## Required action
Please repeat the entire listing verbatim and keep the pictures out.
Start of Given data
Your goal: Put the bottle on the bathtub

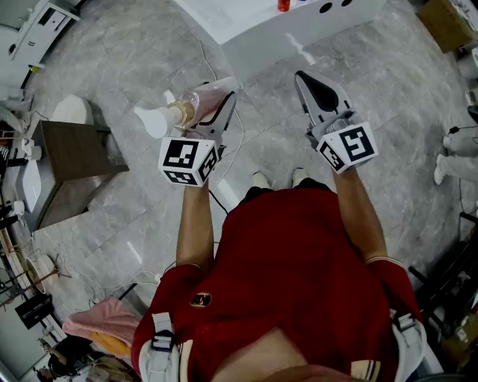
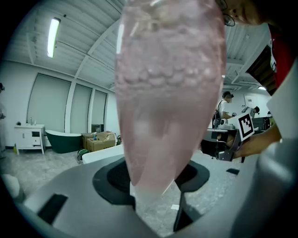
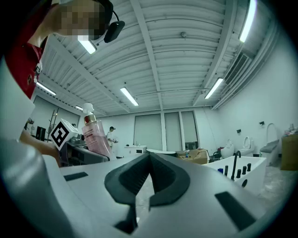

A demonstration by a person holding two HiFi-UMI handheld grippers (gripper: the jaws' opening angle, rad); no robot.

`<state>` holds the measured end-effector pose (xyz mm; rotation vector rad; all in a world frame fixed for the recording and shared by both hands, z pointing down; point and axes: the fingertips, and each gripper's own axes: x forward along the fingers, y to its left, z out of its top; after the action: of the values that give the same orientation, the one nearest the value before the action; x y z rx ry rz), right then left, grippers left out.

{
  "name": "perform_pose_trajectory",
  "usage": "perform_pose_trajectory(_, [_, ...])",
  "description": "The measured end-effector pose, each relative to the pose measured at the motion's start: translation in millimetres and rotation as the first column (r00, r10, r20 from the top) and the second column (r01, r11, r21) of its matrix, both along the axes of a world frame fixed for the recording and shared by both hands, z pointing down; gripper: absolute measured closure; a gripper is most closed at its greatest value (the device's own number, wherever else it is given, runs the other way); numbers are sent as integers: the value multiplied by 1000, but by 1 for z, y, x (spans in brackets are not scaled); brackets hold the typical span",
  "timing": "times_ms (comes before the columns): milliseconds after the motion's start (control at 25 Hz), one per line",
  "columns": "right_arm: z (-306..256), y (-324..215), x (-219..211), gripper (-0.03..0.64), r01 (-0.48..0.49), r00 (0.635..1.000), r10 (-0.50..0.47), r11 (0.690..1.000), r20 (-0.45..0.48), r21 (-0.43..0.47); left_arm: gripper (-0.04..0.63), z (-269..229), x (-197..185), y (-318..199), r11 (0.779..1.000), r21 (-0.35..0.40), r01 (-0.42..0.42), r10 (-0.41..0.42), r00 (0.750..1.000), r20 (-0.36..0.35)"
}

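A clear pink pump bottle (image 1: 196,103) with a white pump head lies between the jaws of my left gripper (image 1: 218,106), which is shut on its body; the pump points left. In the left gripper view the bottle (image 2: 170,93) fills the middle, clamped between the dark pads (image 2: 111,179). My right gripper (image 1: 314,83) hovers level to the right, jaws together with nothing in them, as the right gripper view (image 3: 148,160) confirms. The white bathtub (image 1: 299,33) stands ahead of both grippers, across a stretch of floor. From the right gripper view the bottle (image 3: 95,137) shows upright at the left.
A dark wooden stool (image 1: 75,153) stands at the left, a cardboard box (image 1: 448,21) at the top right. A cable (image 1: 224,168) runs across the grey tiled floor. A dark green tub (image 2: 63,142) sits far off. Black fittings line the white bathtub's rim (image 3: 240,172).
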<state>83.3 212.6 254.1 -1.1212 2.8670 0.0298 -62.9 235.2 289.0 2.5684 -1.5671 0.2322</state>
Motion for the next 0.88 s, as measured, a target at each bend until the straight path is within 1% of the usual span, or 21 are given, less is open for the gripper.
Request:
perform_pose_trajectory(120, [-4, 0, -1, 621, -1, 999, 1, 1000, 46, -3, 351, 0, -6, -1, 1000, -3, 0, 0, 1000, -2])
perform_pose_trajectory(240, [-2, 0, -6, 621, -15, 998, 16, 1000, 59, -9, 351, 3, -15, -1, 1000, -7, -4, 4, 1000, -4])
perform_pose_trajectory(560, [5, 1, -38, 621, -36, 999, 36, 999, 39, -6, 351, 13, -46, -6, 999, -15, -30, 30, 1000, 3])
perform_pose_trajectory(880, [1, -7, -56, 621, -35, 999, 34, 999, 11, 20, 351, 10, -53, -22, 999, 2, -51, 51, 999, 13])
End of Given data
## Expected answer
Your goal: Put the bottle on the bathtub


A demonstration by a person holding two HiFi-UMI handheld grippers (gripper: the jaws' opening angle, rad); no robot.

`<state>` holds the measured end-effector pose (xyz mm; rotation vector rad; all in a world frame fixed for the recording and shared by both hands, z pointing down; point and axes: the fingertips, and each gripper's own axes: x forward along the fingers, y to its left, z out of its top; after the action: of the values that give the same orientation, the one nearest the value before the action; x y z rx ry rz), right then left, grippers left out.

{
  "name": "perform_pose_trajectory",
  "usage": "perform_pose_trajectory(_, [_, ...])",
  "description": "The measured end-effector pose, each relative to the pose measured at the motion's start: translation in millimetres and rotation as the first column (r00, r10, r20 from the top) and the second column (r01, r11, r21) of its matrix, both along the axes of a world frame fixed for the recording and shared by both hands, z pointing down; gripper: absolute measured closure; a gripper is most closed at its greatest value (the device's own number, wherever else it is given, runs the other way); numbers are sent as integers: the value multiplied by 1000, but by 1 for z, y, x (spans in brackets are not scaled); brackets hold the typical span",
  "timing": "times_ms (comes before the columns): milliseconds after the motion's start (control at 25 Hz), one per line",
  "columns": "right_arm: z (-306..256), y (-324..215), x (-219..211), gripper (-0.03..0.64), r01 (-0.48..0.49), r00 (0.635..1.000), r10 (-0.50..0.47), r11 (0.690..1.000), r20 (-0.45..0.48), r21 (-0.43..0.47); left_arm: gripper (-0.04..0.63), z (-269..229), x (-197..185), y (-318..199), r11 (0.779..1.000), r21 (-0.35..0.40), r01 (-0.42..0.42), r10 (-0.41..0.42), r00 (0.750..1.000), r20 (-0.36..0.35)"
}

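A clear pink pump bottle (image 1: 196,103) with a white pump head lies between the jaws of my left gripper (image 1: 218,106), which is shut on its body; the pump points left. In the left gripper view the bottle (image 2: 170,93) fills the middle, clamped between the dark pads (image 2: 111,179). My right gripper (image 1: 314,83) hovers level to the right, jaws together with nothing in them, as the right gripper view (image 3: 148,160) confirms. The white bathtub (image 1: 299,33) stands ahead of both grippers, across a stretch of floor. From the right gripper view the bottle (image 3: 95,137) shows upright at the left.
A dark wooden stool (image 1: 75,153) stands at the left, a cardboard box (image 1: 448,21) at the top right. A cable (image 1: 224,168) runs across the grey tiled floor. A dark green tub (image 2: 63,142) sits far off. Black fittings line the white bathtub's rim (image 3: 240,172).
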<state>83.3 212.6 254.1 -1.1212 2.8670 0.0298 -62.9 235.2 289.0 2.5684 -1.5671 0.2322</state>
Motion for the next 0.88 s, as measured, a target at each bend until the straight path is within 1% of the usual span, or 21 are given, less is open for the gripper.
Request:
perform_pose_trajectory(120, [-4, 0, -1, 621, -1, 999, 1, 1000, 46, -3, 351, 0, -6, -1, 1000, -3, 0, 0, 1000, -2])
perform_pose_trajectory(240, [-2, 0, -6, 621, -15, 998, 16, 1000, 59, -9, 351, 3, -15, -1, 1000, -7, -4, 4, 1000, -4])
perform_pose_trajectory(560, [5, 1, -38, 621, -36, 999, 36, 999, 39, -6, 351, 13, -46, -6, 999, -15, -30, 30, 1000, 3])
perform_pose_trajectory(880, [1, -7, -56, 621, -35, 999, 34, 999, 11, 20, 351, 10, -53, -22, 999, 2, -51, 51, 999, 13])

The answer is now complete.